Análisis
Entre la resistencia y la decadencia
El relato de la convocatoria contrasta con algunas de las principales noticias del verano.
Andreu Claret
Periodista y escritor. Comité editorial de EL PERIÓDICO
Andreu Claret
Los llamamientos a la resistencia de Carles Puigdemont y de la presidenta de la Asamblea Nacional Catalana, Elisenda Paluzie, previos a la celebración del 11 de setiembre, se han cruzado, por un capricho de los idus, con los signos de decadencia que menudean en la sociedad catalana. De tal modo que la Diada de este año tendrá lugar entre la ilusión de que resistir es vencer y la constatación de que Catalunya bordea el abismo.
Pese a las restricciones sanitarias y la reyerta inmisericorde que recorre el mundo independentista, miles de catalanes saldrán a la calle. Serán menos que otros años, pero seguirán siendo muchos. Por resiliencia y por tradición. Por la innecesaria permanencia en la cárcel de los presos del 'procés' y porque el sector más aguerrido del independentismo se crece ante la adversidad. Se crece y se radicaliza. Basta con comprobar la huida hacia delante de muchos de los convocantes. Puigdemont y los dirigentes de la ANC dedican más tiempo a denostar a Esquerra Republicana que a buscar la forma más efectiva, y más rápida, de que los presos salgan a la calle. Siguen agitando el mantra de la unilateralidad por mucho que la mitad de los independentistas no lo consideren el camino más adecuado para alcanzar sus objetivos. Y continúan difundiendo la idea indemostrable de que, con la independencia, el covid-19 no hubiese sido tan devastador.
La resistencia encuentra un asidero en este argumentario utópico impulsado desde Waterloo y machacado por los medios afines, y se alimenta de la corrupción que asola el PP, el partido que persiguió con más ahínco a los líderes del procés. Por si no fuera suficiente, quienes propugna la confrontación permanente con el Estado se benefician de la crisis por la que atraviesa la Corona, tras la huida del rey emérito a una dictadura medieval.
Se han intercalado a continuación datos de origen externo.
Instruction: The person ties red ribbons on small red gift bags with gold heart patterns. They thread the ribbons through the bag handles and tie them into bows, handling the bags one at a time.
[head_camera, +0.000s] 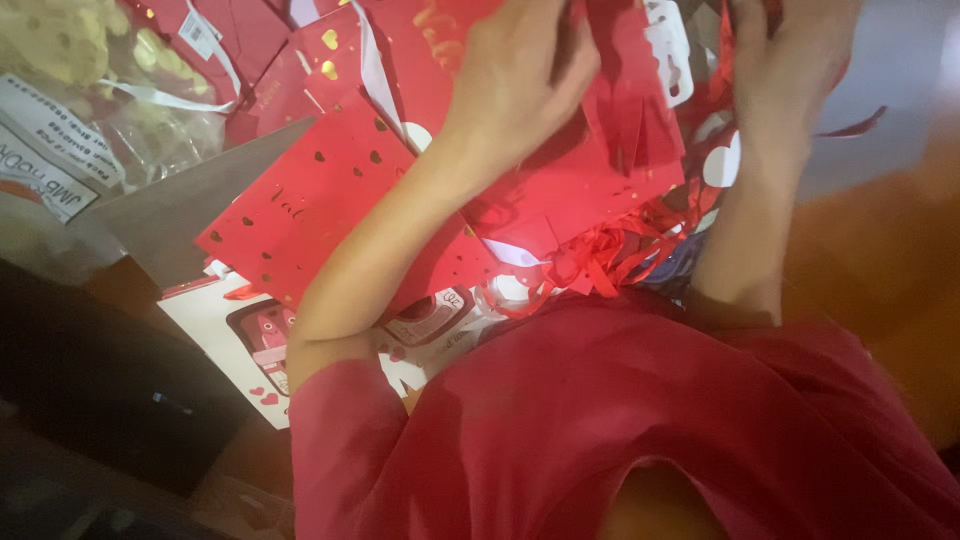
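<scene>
Hands mid-job — your left hand and right hand both grip the red paper gift bag, curled ribbon loose beneath — unfinished.

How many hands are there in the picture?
2. The left hand presses on the red paper bag near the top middle. The right hand grips red paper at the top right, its fingertips cut off by the picture's edge.

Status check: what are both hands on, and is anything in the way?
Left hand gripping red paper bag. Right hand on its far edge. Curled red ribbon tangled beneath.
</scene>
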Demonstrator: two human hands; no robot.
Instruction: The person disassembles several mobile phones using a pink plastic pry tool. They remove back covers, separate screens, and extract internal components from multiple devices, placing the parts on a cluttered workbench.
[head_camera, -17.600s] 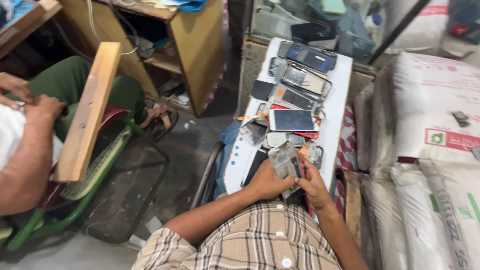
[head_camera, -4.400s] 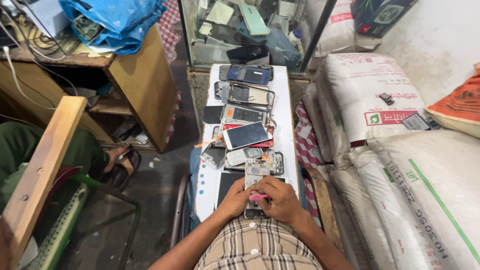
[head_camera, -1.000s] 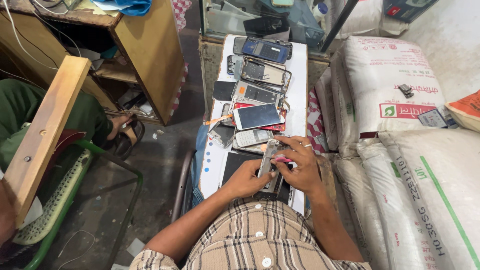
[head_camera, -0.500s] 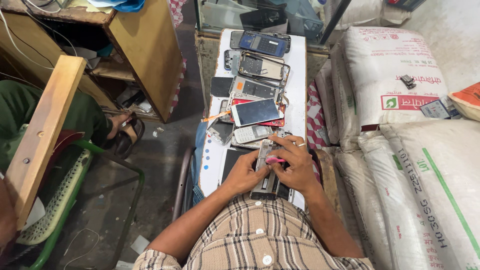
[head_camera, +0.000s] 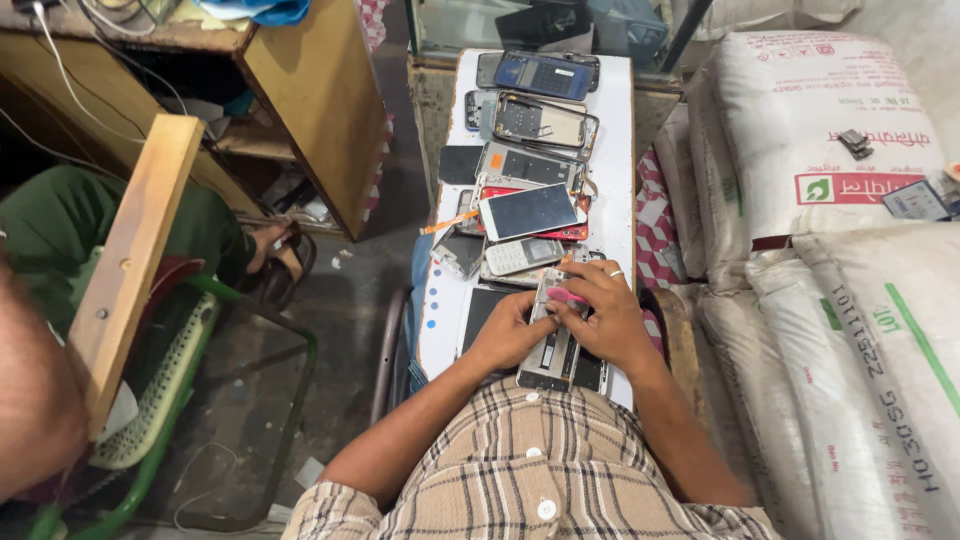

Sin embargo, el relato de la convocatoria contrasta con algunas de las principales noticias del verano. El cierre de Nissan. La fusión de Bankia y CaixaBank, el futuro incierto del Sabadell y el fin del sistema financiero catalán. El pavoroso impacto social de la pandemia. La pérdida de productividad de Catalunya como región europea. La creciente desventaja de Barcelona frente a Madrid y Valencia. La lista es larga y recorre los despachos de los inversores que nos habían identificado como destino privilegiado. El tiempo se agota, y la situación social puede degradarse aún más si el gobierno de la Generalitat no asume este riesgo de decadencia. Quim Torra siempre podrá argüir que nada de esto hubiese ocurrido con la independencia, como sostiene el presidente de la Cámara de Comercio de Barcelona, Joan Canadell. Se puede incluso insinuar que Leo Messi seguiría para siempre en el Barça sí Joan Laporta presidiera el Club y sí fuésemos un Estado, pero el declive catalán es tan sostenido que cada vez es más difícil oponerle el sueño de lo que pudo ser. En los tiempos de Jordi Pujol, el victimismo conseguía réditos (el famoso ‘peix al cove’). En los actuales, solo lleva a la melancolía y la radicalización.